La Cour de justice de l’Union européenne a rendu, le 12 octobre 2017, une décision relative à l’interprétation du règlement concernant la production biologique. Le litige portait sur la commercialisation de mélanges d’épices étiquetés comme biologiques par une société pratiquant exclusivement la vente à distance par internet. Cette entreprise n’était pas soumise au système de contrôle obligatoire prévu par la législation européenne alors en vigueur sur les produits biologiques. Une association a contesté cette pratique commerciale en invoquant une violation des obligations de notification et de contrôle imposées à tout opérateur du secteur. La juridiction d’appel a accueilli la demande d’indemnisation des frais de mise en demeure engagés par l’organisme contestant la licéité de l’offre. Saisi d’un recours, le Bundesgerichtshof de Karlsruhe a décidé de surseoir à statuer pour interroger la Cour de justice sur la notion de vente directe. Il s’agissait de déterminer si la dispense de contrôle s’appliquait aux ventes réalisées sans intermédiaire ou si elle exigeait la présence simultanée des parties. Le juge européen a affirmé que la vente directe au consommateur final nécessite impérativement la présence physique de l’opérateur et de l’acheteur. Cette analyse abordera d’abord l’interprétation restrictive du régime dérogatoire avant d’examiner les objectifs de protection de la confiance des consommateurs et du marché.

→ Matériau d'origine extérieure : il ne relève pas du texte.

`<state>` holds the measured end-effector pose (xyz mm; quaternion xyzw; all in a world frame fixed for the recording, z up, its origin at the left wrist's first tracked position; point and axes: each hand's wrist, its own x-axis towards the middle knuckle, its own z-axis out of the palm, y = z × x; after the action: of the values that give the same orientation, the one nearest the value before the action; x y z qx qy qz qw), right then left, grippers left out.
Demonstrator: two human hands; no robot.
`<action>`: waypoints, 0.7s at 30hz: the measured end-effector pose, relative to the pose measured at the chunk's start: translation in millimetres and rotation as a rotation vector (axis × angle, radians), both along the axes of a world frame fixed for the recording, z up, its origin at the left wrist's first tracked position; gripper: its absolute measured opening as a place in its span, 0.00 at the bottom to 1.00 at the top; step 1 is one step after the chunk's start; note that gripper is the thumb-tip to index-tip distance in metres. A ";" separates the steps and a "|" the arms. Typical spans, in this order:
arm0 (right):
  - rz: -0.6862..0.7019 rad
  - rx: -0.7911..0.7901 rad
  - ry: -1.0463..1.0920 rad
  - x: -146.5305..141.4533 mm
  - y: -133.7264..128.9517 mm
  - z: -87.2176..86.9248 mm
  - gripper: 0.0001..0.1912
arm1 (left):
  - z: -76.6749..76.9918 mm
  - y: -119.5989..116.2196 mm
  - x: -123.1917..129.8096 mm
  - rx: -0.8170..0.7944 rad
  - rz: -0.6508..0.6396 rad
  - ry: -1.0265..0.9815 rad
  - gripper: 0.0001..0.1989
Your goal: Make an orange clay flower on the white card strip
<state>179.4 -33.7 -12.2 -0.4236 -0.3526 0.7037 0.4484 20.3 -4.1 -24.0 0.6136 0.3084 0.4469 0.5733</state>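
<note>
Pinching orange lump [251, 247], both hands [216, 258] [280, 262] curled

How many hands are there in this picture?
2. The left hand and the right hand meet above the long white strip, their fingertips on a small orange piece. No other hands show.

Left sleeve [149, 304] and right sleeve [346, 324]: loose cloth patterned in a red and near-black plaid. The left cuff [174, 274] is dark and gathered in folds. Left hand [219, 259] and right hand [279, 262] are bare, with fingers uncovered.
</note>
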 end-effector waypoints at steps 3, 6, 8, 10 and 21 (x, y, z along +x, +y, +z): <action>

I. L’interprétation restrictive du régime dérogatoire des produits biologiques
A. Le caractère exceptionnel de la dispense de contrôle administratif
Le règlement prévoit que les activités de production et de distribution de produits biologiques doivent être soumises à un système de contrôle rigoureux et permanent. L’article 28 autorise toutefois les États membres à dispenser certains opérateurs revendant des produits directement au consommateur ou à l’utilisateur final de ces obligations. La Cour souligne que cette disposition introduit une dérogation à la règle générale et doit donc être interprétée de manière particulièrement restrictive par les juges. Elle rappelle à cet égard que « les dérogations aux exigences en matière de production biologique devraient donc se limiter aux seuls cas » strictement justifiés. Une lecture large de cette exception risquerait de compromettre l’objectif fondamental de garantir l’origine biologique des produits mis sur le marché de l’Union.
B. La subordination de la vente directe à une présence physique simultanée
L’emploi du terme « directement » dans le texte législatif vise à exclure toute entremise d’un tiers entre le vendeur et le consommateur final du produit. La Cour précise toutefois que cette condition s’inscrit dans un cadre visant à circonscrire les catégories de vendeurs susceptibles de bénéficier de la dispense légale. Elle affirme ainsi qu’il est nécessaire « que la vente soit effectuée en présence à la fois de l’opérateur ou de son personnel et du consommateur final ». Cette exigence de présence physique permet de distinguer le commerce de détail classique des formes modernes de distribution réalisées à distance ou par internet. Le juge européen limite ainsi la portée de la dérogation aux seuls points de vente physiques où un contact direct et immédiat est possible entre parties.
Le maintien d’un système de contrôle exigeant pour la vente en ligne répond à la nécessité de préserver la confiance du public envers le label biologique.
II. La préservation de la confiance des consommateurs et de la traçabilité
A. La protection de l’intégrité du marché face aux nouveaux modes de distribution
Le système de contrôle instauré par l’Union européenne vise à assurer la traçabilité de chaque produit à tous les stades de la distribution commerciale mondiale. Cette surveillance étroite a pour but de donner aux acheteurs « la garantie que les produits biologiques ont été fabriqués dans le respect des exigences » européennes. La Cour considère qu’une interprétation extensive de la dispense transformerait une exception limitée en une règle générale pour une large partie du commerce électronique. Elle observe que les canaux de distribution en ligne revêtent une importance croissante et présentent des risques spécifiques de fraude ou de contamination accidentelle. La protection effective du consommateur impose que les opérateurs manipulant des stocks importants restent soumis à une vérification administrative et technique régulière et obligatoire.
B. La justification de la surveillance par l’évaluation des risques de fraude
La décision repose sur une évaluation globale des risques inhérents au stockage et à la livraison des produits biologiques vendus par voie électronique ou postale. La Cour relève que la livraison par des intermédiaires présente un risque de réétiquetage ou d’échange qui ne peut pas être considéré comme globalement faible. L’application des exigences de notification et de contrôle apparaît dès lors pleinement justifiée pour protéger l’intégrité de la filière biologique au sein du marché. La dispense reste réservée aux cas où le coût administratif du contrôle serait disproportionné au regard du faible risque présenté par le petit détaillant. En excluant la vente à distance du bénéfice de cette exemption, le juge européen privilégie la sécurité alimentaire et la loyauté des transactions commerciales transfrontalières.